Buscando não se sabe bem o quê.

sexta-feira, 23 de abril de 2010

Contagens




Sobre a pequena mesa -- cadernos com os espirais soltos, canetas gastas sem tampas, lápis quebrados sem pontas, borrachas velhas mordidas, calendários de anos antigos, pilhas gastas, folhas em branco passadas e uma moderna luminária metálica. Debruçado sobre ela, sentado numa pequena cadeira de plástico, um homem novo com aparência de velho. Ele não tem nem mesmo quarenta. Os tempos são atuais, a história se passa hoje, neste exato momento. Cansado da mesma posição o homem cruza e descruza as pernas, tenta alongar e não consegue. Com isso, não se sabe bem o porquê, ele sente sede. Tem dificuldades para levantar, mas assim mesmo busca na prateleira da frente uma garrafa de plástico com líquido preto, uma espécie de coca cola artezanal. Ele bebe, com algum prazer e alívio, o líquido quente.
O dia parece invernal, pois houve a necessidade de se colocar um casaco. Faz dias que ele procurava na pequena janela algum risco de sol que nunca entrou por ali. E nem entrará, porque já é quase noite e os dias estão muito fechados. Pois no centro da grande cidade, onde ele está, os edifícios se conectam uns aos outros e, por isso, as luzes artificiais não se acendem no fim do dia.
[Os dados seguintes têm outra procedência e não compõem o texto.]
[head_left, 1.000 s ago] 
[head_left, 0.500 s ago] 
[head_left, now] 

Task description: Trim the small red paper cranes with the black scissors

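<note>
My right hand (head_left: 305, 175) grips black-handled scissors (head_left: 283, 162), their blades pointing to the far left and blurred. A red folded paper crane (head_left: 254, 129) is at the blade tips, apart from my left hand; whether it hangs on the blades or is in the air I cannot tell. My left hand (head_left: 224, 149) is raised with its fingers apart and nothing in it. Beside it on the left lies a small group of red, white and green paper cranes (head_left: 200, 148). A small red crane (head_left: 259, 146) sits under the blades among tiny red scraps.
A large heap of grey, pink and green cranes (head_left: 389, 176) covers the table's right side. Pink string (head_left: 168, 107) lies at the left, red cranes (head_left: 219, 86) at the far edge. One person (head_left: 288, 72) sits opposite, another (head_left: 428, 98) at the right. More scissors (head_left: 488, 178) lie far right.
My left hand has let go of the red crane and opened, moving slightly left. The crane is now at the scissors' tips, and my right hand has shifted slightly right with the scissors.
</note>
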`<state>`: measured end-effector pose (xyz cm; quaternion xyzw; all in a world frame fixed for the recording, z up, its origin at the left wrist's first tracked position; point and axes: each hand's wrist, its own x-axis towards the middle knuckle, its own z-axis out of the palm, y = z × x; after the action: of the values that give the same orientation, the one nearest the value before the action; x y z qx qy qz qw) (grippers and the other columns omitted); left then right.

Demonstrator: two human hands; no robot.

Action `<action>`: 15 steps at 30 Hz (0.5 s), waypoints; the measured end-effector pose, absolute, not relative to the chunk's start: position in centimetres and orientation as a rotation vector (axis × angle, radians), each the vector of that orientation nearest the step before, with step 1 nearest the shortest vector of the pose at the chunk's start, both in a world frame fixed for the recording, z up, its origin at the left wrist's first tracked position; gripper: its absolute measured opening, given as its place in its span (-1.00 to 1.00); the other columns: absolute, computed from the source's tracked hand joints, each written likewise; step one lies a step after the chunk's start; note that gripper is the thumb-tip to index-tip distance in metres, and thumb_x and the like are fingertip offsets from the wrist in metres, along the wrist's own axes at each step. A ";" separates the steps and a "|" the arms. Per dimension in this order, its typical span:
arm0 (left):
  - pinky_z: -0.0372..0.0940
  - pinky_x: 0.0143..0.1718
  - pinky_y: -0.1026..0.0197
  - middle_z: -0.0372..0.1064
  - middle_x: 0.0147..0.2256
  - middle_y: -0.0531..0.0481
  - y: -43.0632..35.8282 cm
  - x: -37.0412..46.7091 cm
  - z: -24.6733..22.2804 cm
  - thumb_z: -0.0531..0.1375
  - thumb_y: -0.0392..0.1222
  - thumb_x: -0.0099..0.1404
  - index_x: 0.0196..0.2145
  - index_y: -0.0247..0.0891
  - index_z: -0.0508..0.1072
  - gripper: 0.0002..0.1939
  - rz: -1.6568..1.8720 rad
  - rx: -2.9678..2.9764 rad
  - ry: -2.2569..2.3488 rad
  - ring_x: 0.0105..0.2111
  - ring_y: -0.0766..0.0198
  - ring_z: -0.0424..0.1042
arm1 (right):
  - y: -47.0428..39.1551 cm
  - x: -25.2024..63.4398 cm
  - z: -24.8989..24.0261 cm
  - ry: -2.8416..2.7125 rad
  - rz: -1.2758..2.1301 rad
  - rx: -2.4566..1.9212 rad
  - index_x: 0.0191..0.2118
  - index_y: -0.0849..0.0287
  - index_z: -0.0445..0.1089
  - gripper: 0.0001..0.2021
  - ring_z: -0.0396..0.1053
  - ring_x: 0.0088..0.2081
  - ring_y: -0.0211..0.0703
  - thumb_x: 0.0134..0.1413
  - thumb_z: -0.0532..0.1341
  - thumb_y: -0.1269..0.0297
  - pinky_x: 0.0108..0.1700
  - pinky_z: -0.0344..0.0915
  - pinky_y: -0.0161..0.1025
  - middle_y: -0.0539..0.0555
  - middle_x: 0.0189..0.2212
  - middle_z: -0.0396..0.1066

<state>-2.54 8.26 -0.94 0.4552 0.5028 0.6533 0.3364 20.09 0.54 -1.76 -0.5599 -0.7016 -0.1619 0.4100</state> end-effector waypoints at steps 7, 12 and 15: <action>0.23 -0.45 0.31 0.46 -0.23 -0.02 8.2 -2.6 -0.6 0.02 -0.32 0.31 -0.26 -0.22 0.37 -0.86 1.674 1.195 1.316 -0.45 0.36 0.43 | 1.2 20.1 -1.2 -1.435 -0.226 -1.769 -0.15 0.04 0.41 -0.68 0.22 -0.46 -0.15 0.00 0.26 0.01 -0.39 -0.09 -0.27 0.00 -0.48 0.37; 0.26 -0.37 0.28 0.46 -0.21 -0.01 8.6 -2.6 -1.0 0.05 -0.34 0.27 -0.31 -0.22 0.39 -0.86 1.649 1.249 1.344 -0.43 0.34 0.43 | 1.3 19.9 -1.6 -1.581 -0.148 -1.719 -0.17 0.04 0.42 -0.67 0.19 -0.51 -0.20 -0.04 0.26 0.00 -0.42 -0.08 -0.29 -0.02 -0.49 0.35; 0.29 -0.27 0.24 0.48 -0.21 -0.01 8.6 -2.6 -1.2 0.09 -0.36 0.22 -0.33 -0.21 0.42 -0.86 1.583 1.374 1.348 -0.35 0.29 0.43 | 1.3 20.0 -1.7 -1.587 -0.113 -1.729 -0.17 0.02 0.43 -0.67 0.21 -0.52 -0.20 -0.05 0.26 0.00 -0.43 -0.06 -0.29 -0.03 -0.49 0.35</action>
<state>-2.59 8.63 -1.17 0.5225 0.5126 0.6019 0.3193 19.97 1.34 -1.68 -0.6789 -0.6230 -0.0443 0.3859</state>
Elas estão sempre ligadas, mas não são eternas. Naquele pequeno e simples recinto há uma única lâmpada presa na luminária moderna, mas com prazo de validade expirado. Ela pisca de forma constante, cansando e hipnotizando os olhos.
Ele, então, pela terceira vez naquele dia, aceita seu próprio desafio. O homem olha fixo para a luz branca tentando contar quantas vezes ela pisca por minuto. O relógio não mais funciona, as pilhas estão gastas. Ele inicia sussurrando cada número de forma bastante meticulosa: um, dois, três, com todo cuidado para não errar. E segue assim com receio de equívocos, onze, doze, treze. Trinta e um, trinta e dois, trinta e três. Quarenta e quatro, quarenta e cinco, quarenta e seis. E quando chega perto dos sessenta ele sente que já perdeu a contagem. Ele não consegue desanimar, porque aquilo é apenas uma angustiante brincadeira, uma espécie de passatempo compulsório, uma forma que ele encontrou para não perder a lucidez. Em algum momento ele vai conseguir e quando isso ocorrer o tempo e o relógio voltarão a funcionar.
Com essa intenção ele prossegue o desafio e inicia a contagem pela quarta vez naquele dia.

Um comentário:

Bípede Falante disse...

dEUs cego, parece que você está recuperando com as palavras a sua visão.